Aux Territoriales de 2021. Photo ML.
Aux Territoriales de 2021. Photo ML.
- Vous avez rencontré Core in Fronte. Etait-ce l’objet des discussions ?
- Le PNC a, depuis 2015 et l’accession aux responsabilités dont il a été l’un des moteurs, une stratégie simple et connue de tous : être à équidistance de tous les nationalistes. Bien sûr, ceux auxquels nous avons été liés pendant longtemps par l’accord Pè à Corsica - Corsica Libera et Femu - et tous les autres, ceux qui, comme nous, sont aujourd’hui dans l’opposition. La liste, que j’ai eu l’honneur de conduire, a fusionné au second tour avec celle de Corsica Libera. Je ne regrette pas cette main tendue et ce geste d’union, je l’assume, même si nous sommes aujourd’hui, et chacun le sait, en phase de clarification. Nous avons engagé un dialogue fructueux avec Core in Fronte tout en continuant à discuter avec Corsica Libera, et je le reconnais, à titre individuel davantage qu’au plan collectif, avec des gens de Femu a Corsica. Nous sommes dans une opposition politique à l’actuelle majorité donc je pense avec beaucoup de sincérité qu’elle ne porte, ni le bon projet, ni la bonne méthode pour la Corse. Mais, dans la relation à Paris, nous devons continuer à faire front en commun entre nationalistes, de dialoguer, y compris autour de nos désaccords. Il n’y a pas d’empêchement à ce que l’on discute tous de l’avenir de notre pays. Juin 2021 a été, pour nous, et je n’y reviendrai plus, un moment douloureux, dépassons-le par le dialogue et le projet ! Dépassons-le en discutant avec Core in Fronte ! Dépassons-le en continuant à parler au quotidien avec Corsica Libera notamment ! Dépassons-le dans une culture du projet avec l’actuelle majorité ! Et bien sûr, au-delà des mouvements, nous souhaitons parler à tous les nationalistes, les Collectif d’anciens prisonniers, ce que nous faisons régulièrement. Je veux rappeler que la situation d’Alain Ferrandi et de Pierre Alessandri demeure extrêmement préoccupante et, au PNC, nous la prenons très sérieusement en compte. Nous parlons avec le STC, les associations et les autres structures du mouvement national. C’est notre famille politique, notre devoir est de cultiver, en son sein, un dialogue permanent.
 
- Vous parlez de clarification avec Corsica Libera, mais il y a rupture à l’Assemblée de Corse. Est-ce un choix unilatéral ou partagé ?

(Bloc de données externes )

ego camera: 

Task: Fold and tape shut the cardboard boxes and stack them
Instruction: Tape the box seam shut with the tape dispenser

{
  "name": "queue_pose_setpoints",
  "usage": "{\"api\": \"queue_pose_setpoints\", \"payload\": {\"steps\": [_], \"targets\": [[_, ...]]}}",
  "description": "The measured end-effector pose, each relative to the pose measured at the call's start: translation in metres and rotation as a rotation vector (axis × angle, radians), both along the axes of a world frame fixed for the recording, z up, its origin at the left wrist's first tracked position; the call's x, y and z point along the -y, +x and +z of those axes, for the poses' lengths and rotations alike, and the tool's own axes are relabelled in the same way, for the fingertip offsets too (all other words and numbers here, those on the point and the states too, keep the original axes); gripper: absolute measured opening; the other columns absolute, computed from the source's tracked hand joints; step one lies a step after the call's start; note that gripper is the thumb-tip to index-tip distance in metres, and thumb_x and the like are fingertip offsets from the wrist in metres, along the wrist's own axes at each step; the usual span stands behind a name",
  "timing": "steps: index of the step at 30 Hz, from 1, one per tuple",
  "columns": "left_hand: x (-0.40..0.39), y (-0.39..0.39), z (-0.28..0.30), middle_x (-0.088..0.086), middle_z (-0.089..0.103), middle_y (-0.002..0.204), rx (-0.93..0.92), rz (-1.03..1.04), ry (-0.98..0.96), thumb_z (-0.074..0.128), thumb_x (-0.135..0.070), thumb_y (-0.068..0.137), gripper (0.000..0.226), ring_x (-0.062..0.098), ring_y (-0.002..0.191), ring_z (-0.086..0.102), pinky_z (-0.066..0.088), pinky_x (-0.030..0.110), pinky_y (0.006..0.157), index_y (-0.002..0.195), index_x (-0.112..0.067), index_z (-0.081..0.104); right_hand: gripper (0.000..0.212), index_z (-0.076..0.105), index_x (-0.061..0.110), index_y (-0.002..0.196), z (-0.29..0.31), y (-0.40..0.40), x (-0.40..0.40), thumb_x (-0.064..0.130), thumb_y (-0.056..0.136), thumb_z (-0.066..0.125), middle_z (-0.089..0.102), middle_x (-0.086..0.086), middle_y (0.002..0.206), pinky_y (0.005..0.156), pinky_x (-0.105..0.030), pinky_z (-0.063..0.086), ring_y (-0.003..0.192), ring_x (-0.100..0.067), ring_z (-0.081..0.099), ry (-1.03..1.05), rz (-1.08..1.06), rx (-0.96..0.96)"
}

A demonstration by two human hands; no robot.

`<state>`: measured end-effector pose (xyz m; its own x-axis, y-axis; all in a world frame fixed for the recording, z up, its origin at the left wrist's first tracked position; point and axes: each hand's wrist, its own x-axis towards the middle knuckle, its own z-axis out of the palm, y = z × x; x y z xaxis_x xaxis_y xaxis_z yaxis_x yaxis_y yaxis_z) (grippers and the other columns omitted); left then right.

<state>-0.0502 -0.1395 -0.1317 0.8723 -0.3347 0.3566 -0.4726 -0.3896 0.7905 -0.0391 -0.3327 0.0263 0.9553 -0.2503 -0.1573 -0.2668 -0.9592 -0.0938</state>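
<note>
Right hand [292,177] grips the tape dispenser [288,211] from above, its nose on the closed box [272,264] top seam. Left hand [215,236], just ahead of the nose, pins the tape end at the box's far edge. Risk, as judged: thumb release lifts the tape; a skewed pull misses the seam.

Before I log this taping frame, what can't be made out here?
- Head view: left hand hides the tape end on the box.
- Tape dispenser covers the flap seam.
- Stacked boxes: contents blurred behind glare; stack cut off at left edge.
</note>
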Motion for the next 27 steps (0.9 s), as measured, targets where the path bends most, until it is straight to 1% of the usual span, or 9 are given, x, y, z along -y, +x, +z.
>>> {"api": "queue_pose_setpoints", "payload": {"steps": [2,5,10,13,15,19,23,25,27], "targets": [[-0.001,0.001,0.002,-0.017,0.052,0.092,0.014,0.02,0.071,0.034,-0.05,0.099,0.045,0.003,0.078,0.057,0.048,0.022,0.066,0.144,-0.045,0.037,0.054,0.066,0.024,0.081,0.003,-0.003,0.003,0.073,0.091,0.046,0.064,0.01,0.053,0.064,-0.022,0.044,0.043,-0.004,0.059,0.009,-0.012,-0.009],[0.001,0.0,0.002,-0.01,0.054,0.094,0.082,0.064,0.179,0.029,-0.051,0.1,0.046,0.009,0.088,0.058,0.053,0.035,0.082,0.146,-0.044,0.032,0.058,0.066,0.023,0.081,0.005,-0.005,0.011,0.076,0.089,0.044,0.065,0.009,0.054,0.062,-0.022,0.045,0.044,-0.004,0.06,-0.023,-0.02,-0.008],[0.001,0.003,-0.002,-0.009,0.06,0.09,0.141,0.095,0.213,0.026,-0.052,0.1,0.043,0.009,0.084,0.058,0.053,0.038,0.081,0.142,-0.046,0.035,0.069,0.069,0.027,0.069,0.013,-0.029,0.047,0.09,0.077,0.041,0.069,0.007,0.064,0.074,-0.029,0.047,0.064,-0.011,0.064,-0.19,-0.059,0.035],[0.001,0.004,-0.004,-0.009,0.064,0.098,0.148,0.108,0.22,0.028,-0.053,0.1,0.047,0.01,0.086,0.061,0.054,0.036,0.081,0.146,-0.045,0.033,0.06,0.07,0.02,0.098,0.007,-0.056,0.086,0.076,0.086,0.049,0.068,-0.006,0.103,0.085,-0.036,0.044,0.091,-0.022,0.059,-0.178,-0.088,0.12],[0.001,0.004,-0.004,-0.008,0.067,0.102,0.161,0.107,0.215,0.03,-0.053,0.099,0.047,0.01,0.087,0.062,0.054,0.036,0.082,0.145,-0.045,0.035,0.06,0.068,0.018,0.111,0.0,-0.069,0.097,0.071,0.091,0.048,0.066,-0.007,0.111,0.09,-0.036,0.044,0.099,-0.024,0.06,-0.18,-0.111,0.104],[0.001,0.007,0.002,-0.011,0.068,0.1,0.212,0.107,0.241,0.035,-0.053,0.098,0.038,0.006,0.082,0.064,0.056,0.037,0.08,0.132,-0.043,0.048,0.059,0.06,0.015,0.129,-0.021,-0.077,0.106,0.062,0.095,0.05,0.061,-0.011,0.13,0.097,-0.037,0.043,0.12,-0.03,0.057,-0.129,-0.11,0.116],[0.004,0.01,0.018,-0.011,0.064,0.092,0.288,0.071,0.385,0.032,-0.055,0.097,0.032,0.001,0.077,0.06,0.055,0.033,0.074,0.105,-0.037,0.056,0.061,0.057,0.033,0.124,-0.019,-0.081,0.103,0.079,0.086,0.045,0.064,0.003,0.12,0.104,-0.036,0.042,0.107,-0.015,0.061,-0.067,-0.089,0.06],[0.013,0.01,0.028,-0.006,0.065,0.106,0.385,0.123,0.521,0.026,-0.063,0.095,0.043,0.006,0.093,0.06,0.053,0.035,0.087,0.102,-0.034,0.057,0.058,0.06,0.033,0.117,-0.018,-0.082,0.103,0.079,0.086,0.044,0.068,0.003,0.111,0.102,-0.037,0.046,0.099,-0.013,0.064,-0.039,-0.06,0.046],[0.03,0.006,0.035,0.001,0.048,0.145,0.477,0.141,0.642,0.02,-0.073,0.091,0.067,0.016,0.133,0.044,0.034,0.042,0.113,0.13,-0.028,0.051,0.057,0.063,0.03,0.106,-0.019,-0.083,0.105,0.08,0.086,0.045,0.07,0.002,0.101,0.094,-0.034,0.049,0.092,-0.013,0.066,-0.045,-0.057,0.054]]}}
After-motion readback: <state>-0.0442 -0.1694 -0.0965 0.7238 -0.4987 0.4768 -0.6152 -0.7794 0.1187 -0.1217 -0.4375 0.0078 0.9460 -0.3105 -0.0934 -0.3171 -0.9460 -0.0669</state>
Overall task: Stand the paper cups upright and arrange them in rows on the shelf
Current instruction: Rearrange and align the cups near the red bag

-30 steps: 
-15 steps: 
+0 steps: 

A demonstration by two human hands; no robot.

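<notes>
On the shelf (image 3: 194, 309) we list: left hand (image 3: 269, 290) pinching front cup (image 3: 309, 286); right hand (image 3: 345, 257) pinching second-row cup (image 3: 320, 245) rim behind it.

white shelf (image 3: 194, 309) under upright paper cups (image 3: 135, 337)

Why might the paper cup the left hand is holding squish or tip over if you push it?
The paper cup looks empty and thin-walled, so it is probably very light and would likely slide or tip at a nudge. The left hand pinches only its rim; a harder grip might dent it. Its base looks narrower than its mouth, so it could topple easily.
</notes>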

- Je voudrais d’abord dire que Josépha Giacometti - même si le propos n’est pas de nature personnelle mais politique - est une amie avec laquelle j’ai siégé pendant près de six ans au Conseil exécutif et avec laquelle nous maintenons d’excellentes relations. Corsica Libera est, aujourd’hui, engagé dans une stratégie différente de la nôtre, mais que nous respectons. Il n’y a ni rupture, ni conflit, mais clarification. Elle est le fruit d’une construction commune et d’un accord partagé. C’est ensemble que nous avons pensé qu’il fallait préciser les choses. Dès l'installation du 1er juillet 2021, Josépha disait son souhait de siéger en tant que non-inscrite. Nous avons bâti un compromis pour qu’elle soit apparentée au groupe PNC-Avanzemu. Un an après, nous pensons, les uns et les autres, que cette affiliation ne fonctionne pas assez bien, donc, nous en tirons sereinement les conclusions avec le souci de continuer à travailler ensemble, en bonne intelligence, tout en étant plus lisibles dans nos approches respectives. Je souhaite d’ailleurs, et j’ai eu l’occasion de le dire, y compris à Paris, que Josépha, et à travers elle Corsica Libera, demeure associée aux discussions avec l’État. Le PNC continuera de dialoguer et de travailler avec Corsica Libera le plus naturellement du monde.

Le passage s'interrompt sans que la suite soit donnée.